▶ DATASET SECTION:
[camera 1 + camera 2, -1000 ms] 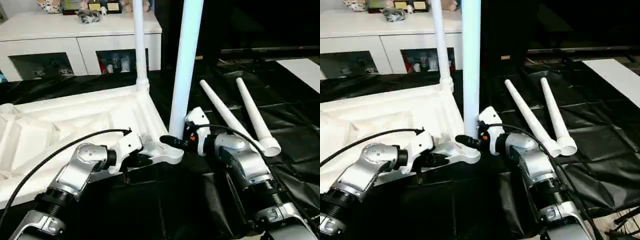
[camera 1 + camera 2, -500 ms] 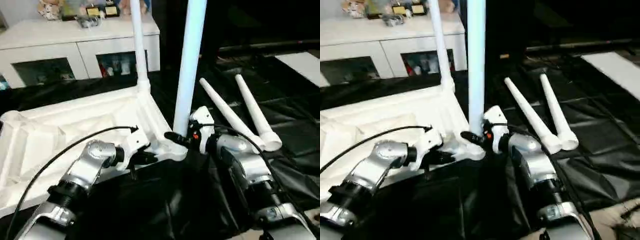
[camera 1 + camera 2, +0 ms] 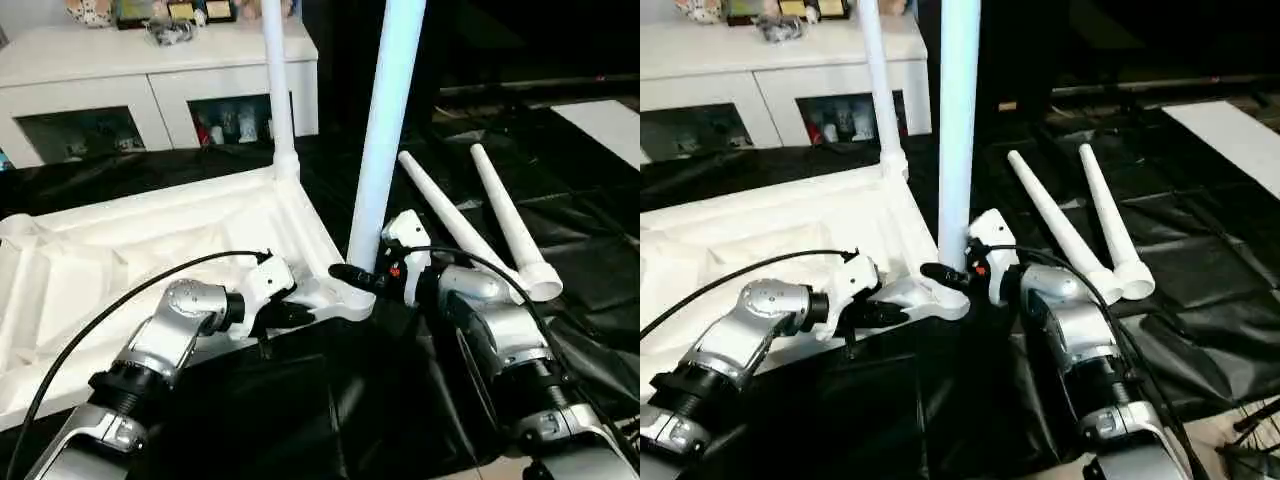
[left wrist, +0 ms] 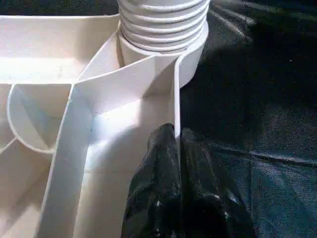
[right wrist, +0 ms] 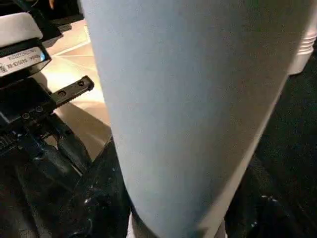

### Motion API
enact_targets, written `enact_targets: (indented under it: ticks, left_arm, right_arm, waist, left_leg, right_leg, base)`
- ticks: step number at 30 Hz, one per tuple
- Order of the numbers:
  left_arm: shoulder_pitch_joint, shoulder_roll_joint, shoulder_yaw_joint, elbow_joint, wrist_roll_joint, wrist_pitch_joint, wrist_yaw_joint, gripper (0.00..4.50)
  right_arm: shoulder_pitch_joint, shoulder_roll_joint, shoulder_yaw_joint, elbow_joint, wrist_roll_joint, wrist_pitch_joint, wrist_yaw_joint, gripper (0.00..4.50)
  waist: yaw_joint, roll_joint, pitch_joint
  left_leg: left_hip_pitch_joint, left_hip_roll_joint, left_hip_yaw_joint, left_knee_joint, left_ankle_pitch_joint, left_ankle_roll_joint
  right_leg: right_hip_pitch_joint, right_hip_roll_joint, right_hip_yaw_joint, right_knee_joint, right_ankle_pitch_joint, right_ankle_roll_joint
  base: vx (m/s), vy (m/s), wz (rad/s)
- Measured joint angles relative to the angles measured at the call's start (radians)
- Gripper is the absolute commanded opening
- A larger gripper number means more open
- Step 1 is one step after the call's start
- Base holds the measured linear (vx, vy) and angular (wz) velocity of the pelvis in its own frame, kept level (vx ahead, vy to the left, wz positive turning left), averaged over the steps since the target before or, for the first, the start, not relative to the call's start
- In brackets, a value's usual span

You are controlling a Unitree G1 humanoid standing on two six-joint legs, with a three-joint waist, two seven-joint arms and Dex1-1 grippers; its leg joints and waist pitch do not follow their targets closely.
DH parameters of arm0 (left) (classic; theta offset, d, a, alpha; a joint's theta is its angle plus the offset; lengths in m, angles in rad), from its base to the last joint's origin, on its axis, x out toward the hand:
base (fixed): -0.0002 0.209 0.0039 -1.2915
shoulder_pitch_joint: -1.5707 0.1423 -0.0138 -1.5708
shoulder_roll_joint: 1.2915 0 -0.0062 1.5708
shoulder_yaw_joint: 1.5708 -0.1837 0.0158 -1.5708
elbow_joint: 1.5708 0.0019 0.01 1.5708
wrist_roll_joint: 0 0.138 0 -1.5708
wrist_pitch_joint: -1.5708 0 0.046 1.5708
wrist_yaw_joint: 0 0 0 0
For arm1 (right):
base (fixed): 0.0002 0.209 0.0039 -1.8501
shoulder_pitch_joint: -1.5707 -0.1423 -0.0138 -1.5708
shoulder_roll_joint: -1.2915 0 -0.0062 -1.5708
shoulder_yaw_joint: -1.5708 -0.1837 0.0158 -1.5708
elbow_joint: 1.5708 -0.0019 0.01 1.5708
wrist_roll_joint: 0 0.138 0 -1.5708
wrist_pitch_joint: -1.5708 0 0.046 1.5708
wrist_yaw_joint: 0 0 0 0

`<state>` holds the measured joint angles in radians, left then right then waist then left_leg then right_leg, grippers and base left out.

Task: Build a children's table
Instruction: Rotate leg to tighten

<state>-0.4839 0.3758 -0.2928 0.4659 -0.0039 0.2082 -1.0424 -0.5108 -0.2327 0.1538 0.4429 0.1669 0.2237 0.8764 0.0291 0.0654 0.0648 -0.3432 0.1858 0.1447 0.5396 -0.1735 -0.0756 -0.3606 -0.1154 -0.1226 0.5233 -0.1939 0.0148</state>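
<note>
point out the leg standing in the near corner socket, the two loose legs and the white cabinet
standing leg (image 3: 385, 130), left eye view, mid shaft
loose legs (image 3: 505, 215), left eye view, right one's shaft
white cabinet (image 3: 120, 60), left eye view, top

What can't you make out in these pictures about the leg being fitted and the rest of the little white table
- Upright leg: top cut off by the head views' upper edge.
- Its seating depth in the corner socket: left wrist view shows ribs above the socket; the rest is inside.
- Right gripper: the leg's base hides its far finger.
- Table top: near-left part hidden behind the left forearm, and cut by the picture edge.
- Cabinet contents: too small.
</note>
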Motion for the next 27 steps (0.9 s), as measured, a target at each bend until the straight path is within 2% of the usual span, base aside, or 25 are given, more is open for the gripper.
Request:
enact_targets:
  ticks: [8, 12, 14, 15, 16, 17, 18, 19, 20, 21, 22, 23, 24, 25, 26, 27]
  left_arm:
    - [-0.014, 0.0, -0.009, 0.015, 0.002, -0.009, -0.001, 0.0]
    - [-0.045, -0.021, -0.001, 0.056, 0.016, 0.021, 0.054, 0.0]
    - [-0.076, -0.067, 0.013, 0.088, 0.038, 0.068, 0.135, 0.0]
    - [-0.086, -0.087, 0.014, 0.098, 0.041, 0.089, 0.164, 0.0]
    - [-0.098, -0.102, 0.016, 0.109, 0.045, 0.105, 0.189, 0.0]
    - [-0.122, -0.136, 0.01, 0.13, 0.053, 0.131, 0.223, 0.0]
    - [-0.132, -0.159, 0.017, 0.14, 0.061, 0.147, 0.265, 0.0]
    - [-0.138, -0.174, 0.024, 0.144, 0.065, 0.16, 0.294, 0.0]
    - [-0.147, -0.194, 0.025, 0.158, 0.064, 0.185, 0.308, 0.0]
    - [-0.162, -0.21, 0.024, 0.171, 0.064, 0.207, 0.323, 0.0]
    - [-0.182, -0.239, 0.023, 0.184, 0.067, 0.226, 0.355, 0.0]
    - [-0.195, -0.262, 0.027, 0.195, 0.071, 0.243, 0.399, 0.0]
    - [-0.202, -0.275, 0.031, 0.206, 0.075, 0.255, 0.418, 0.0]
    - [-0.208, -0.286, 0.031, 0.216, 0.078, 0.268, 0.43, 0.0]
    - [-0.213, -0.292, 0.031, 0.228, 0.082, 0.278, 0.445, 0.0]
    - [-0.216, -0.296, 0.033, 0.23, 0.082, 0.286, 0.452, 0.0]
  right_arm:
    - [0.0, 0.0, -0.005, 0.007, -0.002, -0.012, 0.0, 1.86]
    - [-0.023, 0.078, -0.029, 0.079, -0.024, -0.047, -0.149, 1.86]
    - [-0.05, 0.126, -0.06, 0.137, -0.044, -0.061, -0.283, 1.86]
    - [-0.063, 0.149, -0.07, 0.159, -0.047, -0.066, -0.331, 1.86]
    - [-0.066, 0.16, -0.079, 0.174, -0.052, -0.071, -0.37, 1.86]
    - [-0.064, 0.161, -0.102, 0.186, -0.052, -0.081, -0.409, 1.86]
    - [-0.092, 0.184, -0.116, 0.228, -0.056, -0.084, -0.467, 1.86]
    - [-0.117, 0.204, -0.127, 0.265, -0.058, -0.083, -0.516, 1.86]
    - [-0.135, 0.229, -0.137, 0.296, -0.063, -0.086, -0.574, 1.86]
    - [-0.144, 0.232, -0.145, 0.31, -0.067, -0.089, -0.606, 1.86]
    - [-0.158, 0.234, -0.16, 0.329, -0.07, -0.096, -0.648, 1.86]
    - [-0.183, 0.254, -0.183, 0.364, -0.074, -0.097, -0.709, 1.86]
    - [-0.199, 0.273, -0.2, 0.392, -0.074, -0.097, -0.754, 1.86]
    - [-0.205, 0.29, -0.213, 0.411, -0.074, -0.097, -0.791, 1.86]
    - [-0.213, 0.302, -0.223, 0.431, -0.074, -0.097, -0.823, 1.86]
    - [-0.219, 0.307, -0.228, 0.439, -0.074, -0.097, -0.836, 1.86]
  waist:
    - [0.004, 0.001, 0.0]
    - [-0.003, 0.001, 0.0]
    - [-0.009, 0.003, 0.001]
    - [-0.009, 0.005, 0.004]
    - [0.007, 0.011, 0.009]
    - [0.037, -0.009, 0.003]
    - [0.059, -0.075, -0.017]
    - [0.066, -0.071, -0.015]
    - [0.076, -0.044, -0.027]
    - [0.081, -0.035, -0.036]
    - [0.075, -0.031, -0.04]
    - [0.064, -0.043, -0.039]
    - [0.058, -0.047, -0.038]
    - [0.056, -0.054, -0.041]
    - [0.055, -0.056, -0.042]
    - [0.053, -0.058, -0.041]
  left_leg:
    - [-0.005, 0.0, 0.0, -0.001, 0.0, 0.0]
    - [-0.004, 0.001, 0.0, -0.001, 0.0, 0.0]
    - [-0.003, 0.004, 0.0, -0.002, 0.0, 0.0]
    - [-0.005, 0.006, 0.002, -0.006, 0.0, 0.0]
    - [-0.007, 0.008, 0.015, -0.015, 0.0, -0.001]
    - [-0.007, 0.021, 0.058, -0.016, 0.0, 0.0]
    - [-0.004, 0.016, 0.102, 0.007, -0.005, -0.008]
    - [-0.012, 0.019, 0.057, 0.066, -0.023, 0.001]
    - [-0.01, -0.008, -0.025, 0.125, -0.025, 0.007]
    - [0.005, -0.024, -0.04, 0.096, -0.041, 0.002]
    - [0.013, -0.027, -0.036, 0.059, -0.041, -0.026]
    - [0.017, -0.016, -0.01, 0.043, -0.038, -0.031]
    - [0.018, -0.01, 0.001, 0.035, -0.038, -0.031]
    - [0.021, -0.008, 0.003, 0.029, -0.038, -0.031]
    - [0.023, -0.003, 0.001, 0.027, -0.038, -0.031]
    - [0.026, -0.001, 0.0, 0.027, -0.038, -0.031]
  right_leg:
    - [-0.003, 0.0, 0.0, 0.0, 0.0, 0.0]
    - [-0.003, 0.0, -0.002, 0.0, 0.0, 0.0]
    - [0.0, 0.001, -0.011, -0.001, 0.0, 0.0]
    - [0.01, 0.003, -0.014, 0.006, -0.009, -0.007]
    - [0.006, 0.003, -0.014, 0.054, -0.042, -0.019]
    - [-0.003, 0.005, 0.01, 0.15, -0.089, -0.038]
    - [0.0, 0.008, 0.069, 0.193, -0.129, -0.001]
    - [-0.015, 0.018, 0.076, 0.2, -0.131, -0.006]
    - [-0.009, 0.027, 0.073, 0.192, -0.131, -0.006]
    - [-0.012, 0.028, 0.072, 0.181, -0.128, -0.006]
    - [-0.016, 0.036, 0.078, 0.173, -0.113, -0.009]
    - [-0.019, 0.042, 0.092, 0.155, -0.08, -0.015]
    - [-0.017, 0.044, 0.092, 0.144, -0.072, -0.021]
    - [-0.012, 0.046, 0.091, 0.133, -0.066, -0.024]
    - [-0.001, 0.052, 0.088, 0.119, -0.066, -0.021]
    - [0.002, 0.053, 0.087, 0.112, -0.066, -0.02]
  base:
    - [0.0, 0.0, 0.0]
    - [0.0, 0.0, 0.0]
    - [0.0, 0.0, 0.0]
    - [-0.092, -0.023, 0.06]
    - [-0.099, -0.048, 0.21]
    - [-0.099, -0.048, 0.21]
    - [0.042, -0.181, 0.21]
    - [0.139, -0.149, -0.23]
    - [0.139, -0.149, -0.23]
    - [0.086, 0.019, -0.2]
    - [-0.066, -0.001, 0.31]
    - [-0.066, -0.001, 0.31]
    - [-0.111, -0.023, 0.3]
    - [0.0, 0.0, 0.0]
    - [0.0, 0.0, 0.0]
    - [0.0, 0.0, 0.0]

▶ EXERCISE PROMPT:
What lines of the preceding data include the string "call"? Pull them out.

▶ ANSWER BELOW:
- Measured joint angles relative to the angles measured at the call's start (radians)
- Step 1 is one step after the call's start
- Base holds the measured linear (vx, vy) and angular (wz) velocity of the pelvis in its own frame, kept level (vx ahead, vy to the left, wz positive turning left), averaged over the steps since the target before or, for the first, the start, not relative to the call's start

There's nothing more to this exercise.